En 2020, des experts en droits humains de l’ONU ont appelé les responsables des exécutions de 1988 à rendre des comptes, avertissant que “la situation pourrait atteindre le niveau d’un crime contre l’humanité” si le gouvernement iranien s’obstine à refuser de demander des comptes aux responsables.

En 2019, les États-Unis ont imposé des sanctions à Raissi pour violation des droits humains lors des exécutions des années 1980 ainsi que pour son rôle dans la répression des troubles en 2009.

Raissi, qui a perdu face au pragmatique président Hassan Rohani lors des élections de 2017, n’a pas présenté de programme politique ou économique détaillé pendant sa campagne électorale. Il s’est contenté de courtiser les iraniens à faible revenu en leur promettant de réduire le chômage.

La victoire de Raissi renforcerait le pouvoir de Khamenei dans son pays, et les militants des droits de l’homme craignent que cela ne sonne le début d’une nouvelle ère de répression.

“Il ne se serait pas inscrit comme candidat si ses chances de gouverner n’étaient pas certaines”, a déclaré Kisra Arabi, analyste senior de l’Iran et de l’extrémisme chiite au Tony Blair Institute for Global Change. “Il est presque certain que la décision de Raissi de se présenter est venue de la direction de Khamenei lui-même.”

Le Conseil des gouverneurs chargé de décider de l’éligibilité des candidats a rejeté tous les éléments modérés pour ne garder que des conservateurs de premier plan, les électeurs n’auront de ce fait d’autre alternative que de choisir parmi des candidats extrémistes et un certain nombre de modérés peu inconnus.

Compte tenu de la colère croissante des citoyens face aux difficultés économiques et aux restrictions des libertés personnelles, le taux de participation au vote devrait atteindre un niveau record.

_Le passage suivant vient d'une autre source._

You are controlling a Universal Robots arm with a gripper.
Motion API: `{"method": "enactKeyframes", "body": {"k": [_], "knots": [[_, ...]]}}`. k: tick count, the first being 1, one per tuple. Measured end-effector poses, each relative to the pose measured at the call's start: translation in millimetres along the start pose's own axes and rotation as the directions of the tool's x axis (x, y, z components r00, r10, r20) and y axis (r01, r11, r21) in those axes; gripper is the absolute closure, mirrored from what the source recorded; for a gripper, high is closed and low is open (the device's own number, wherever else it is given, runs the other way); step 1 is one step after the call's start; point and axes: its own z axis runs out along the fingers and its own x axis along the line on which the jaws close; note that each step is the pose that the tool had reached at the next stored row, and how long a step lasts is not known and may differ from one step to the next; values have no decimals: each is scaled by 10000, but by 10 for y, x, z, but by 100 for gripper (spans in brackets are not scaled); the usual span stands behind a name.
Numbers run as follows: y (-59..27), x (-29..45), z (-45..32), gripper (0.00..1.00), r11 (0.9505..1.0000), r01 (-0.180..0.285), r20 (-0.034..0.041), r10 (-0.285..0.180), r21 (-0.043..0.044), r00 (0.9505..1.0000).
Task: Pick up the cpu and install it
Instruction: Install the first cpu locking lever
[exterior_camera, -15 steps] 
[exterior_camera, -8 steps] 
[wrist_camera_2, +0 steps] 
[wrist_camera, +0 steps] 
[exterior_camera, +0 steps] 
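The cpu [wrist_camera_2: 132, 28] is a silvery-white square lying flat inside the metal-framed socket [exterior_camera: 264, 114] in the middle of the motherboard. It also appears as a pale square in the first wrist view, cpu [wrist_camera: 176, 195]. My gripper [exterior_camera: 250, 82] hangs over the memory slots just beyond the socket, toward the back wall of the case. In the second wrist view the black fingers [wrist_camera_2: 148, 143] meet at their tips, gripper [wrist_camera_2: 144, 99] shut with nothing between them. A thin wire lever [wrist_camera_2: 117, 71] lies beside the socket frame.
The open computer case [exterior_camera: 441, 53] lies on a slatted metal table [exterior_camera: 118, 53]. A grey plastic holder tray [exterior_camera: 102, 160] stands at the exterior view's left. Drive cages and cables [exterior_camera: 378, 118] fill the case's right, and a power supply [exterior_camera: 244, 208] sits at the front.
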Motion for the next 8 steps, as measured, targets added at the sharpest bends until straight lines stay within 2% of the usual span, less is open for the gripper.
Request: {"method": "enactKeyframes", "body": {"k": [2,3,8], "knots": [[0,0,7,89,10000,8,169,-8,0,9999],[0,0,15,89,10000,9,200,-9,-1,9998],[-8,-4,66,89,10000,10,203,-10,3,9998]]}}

“Après que ses stratégies d’exclusion ont atteint un nouveau sommet, le Conseil des gardiens n’a laissé aucune place à la surprise”, a déclaré Ali Vaez, conseiller à l’International Crisis Group.

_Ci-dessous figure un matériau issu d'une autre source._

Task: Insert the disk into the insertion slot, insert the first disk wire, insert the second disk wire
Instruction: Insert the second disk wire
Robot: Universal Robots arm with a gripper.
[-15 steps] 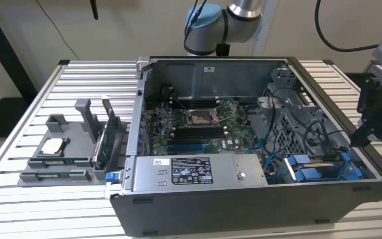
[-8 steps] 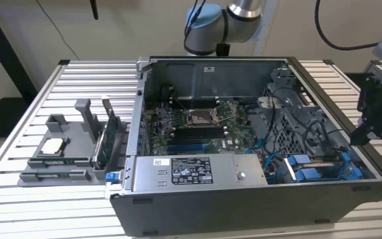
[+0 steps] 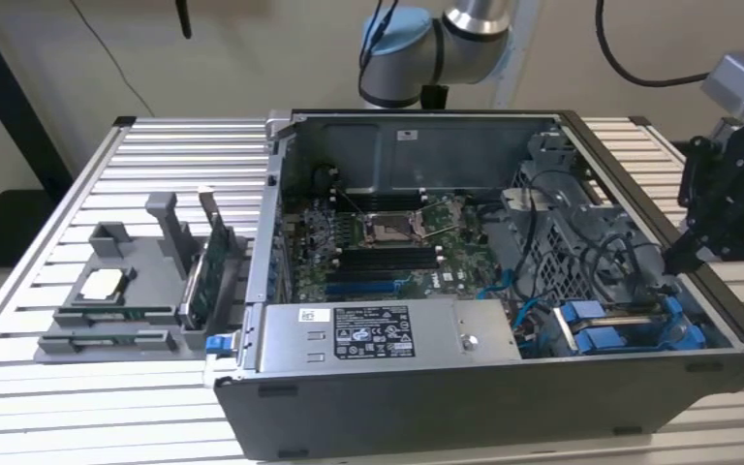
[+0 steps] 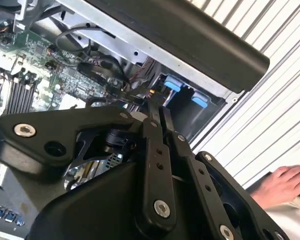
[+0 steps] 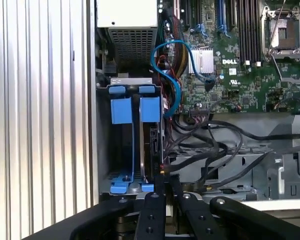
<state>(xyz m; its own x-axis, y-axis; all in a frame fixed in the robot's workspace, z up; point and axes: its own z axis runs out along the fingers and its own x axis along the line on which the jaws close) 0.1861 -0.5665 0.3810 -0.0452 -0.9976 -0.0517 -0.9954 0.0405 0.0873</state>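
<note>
Gripper (image 3: 684,260) is positioned at case (image 3: 476,407) wall, exterior view's right, just above blue carriers (image 3: 611,329).

The computer case (image 3: 476,407) is showing matt dark grey painted metal outside and duller bare steel inside. Under the case, the table (image 3: 36,417) is gleaming as ribbed, pale aluminium. Inside the case, the blue carrier (image 5: 124,110) is looking like smooth, slightly glossy plastic, the circuit board (image 5: 250,85) is shining lacquered green, the cables (image 5: 225,145) are wearing smooth black sheaths, and the power supply box (image 3: 386,334) is presenting satin grey metal with a white paper label. At the case's edge, the gripper (image 4: 157,102) is showing matt black links with bright metal bolt heads.
</note>
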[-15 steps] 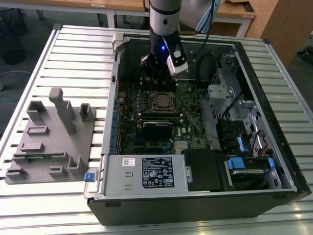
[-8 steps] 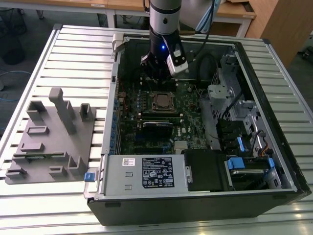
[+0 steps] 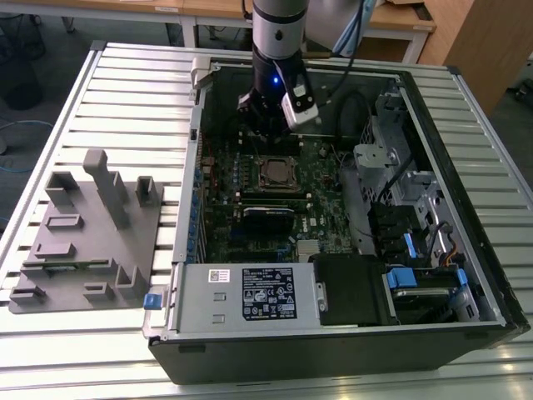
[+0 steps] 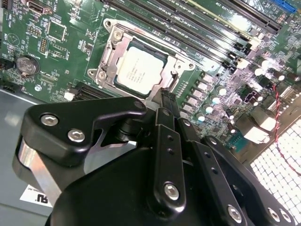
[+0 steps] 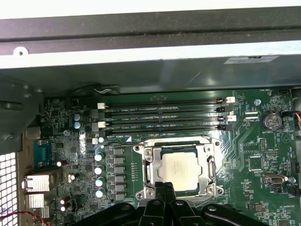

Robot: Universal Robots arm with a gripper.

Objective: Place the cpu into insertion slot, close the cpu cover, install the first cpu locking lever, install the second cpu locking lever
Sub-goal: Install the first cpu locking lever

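PSU (image 3: 250, 293): 6 o'clock of slot (image 3: 277, 174), exterior view | cpu (image 5: 180, 169): seated in slot, cover (image 5: 149, 165) down flat around it | gripper (image 5: 164, 189): clenched, tips at cover's edge, 12 o'clock of slot in exterior view | case wall (image 3: 375, 77): past gripper, 12 o'clock

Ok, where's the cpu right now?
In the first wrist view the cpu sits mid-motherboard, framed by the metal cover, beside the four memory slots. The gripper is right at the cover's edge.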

Les analystes estiment que la victoire électorale de Raissi pourrait augmenter ses chances de succéder un jour à Khamenei, qui a lui-même été président à deux reprises avant de devenir chef suprême en 1989 après la mort du fondateur de la révolution, Ruhollah Khomeini.

“Raissi est quelqu’un en qui Khamenei a confiance (…) et Raissi peut protéger l’héritage du guide suprême”, a déclaré Sanam Wakil, la directrice adjointe du programme Moyen-Orient et Afrique du Nord à Chatham House.

Né en 1960 dans une famille religieuse de la ville de Mashhad, Raissi a été actif dans la révolution et a déclaré son attachement aux “valeurs fondamentales” représentées par Khamenei.

“L’État profond est prêt à aller jusqu’à saper l’un des piliers de sa légitimité pour garantir que la vision de Khamenei pour l’avenir de la révolution demeure lorsque Raissi portera le manteau du chef suprême”, a déclaré Vaez, en faisant référence au double système en vigueur en Iran, représenté par le gouvernement républicain et la domination du clergé.

Les critiques affirment que la décision du Conseil de rejeter les principaux candidats modérés et conservateurs a ouvert la porte à l’autoritarisme, une accusation que les autorités iraniennes rejettent bien évidemment.